All the aches and pains have been worth it, said Williams. Just the thought of being on the top step of the awards platform, with a gold medal around her neck, gives her goose bumps.

"I'm proud to be an Olympian," said Williams, who plans on painting an American flag on the back of her head. "You're playing for your country and yourself. It's a team thing and an individual thing, too.

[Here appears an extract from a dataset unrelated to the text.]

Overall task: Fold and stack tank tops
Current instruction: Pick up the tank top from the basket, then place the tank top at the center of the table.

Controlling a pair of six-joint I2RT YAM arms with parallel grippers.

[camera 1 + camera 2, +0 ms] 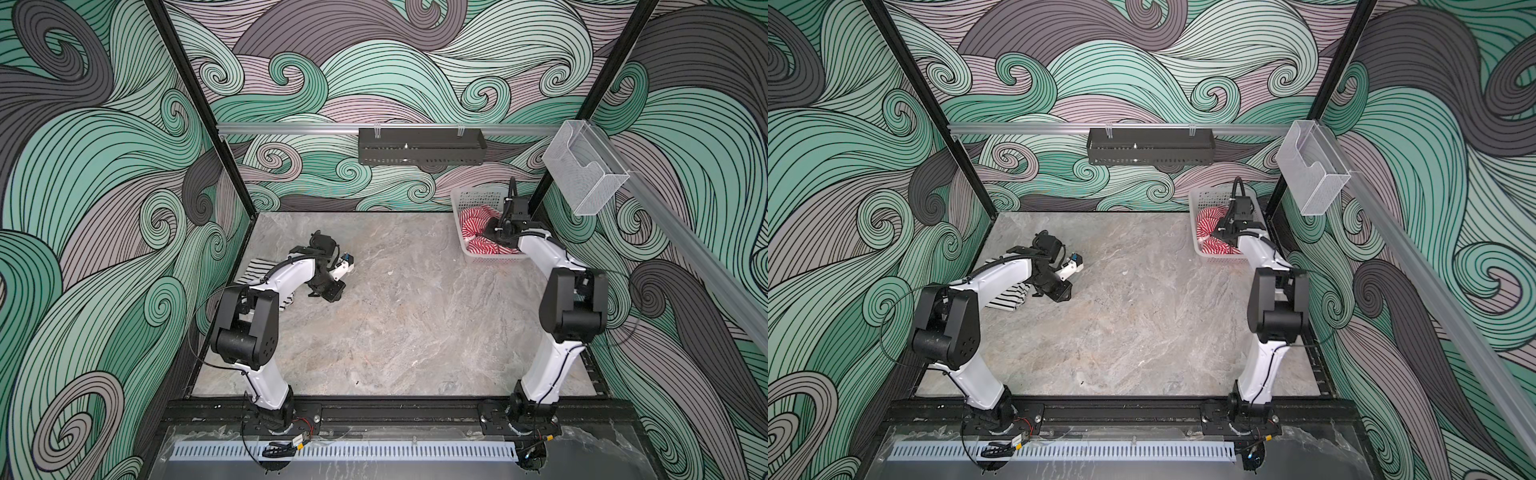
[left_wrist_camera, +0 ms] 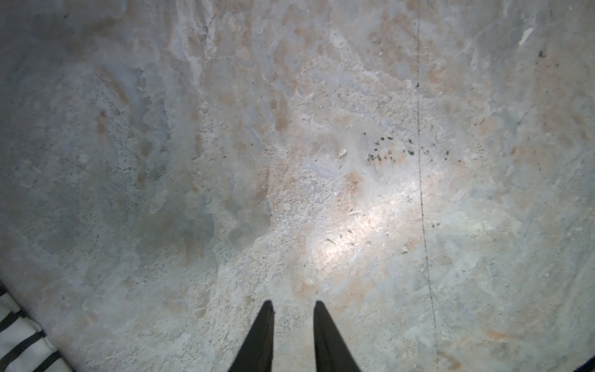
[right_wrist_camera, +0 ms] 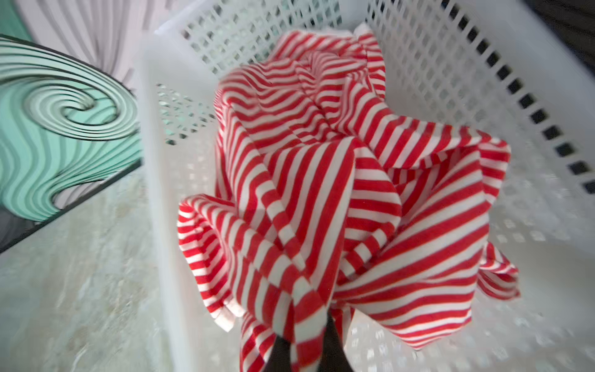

"How many people can say they've done this? How many people get to represent their country while the whole world watches?"

Teee Williams

Age: 28.
Hometown: Long Beach, Calif.
Education: University of Hawaii.
Event: Indoor volleyball, outside hitter.
Olympic history: Second Olympic team. Bronze, 1992 Barcelona Games (62 kills in six starts).
International: Originally joined U.S. team in 1990 . . . Gold, 1995 World Grand Prix . . . Gold, 1995 Canada Cup . . . Silver, 1995 Pan American Games . . . Bronze, 1992 FIVB Super Four . . . Bronze, 1990 World Championships . . . 1994 World Championship, 1994 World Grand Prix, 1994 FIVB Grand Champions Cup, 1991 World Cup, 1990 Goodwill Games.
National: Three-time all-American and All-Big West (1987-89) . . . Two-time NCAA Division I Player of the Year (1987, co-player 1989) . . . Helped Hawaii to 1987 national title, 1988 national runner-up spot . . . Gold, 1985 Olympic Festival; silver, 1986 Olympic Festival . . . All-Rookie Team 1987 USVBA nationals.
Pro: Played for teams in Germany (1993-94) and Italy (1992-93, 1996-).
Notable: Selected to NCAA 1980s All-Decade Team . . . Holds three UH career records: kills (1,873), kill average (5.35) and dig average (3.27), second in career digs (1,143) . . . Her 5.87 kpg average in 1989 ranks fourth among all-time NCAA career leaders . . . Hawaii Wahine were 99-8 during her three-year career . . . 1986 Lakewood (Calif.) Athlete of Year . . . Inducted into Lakewood Hall of Fame.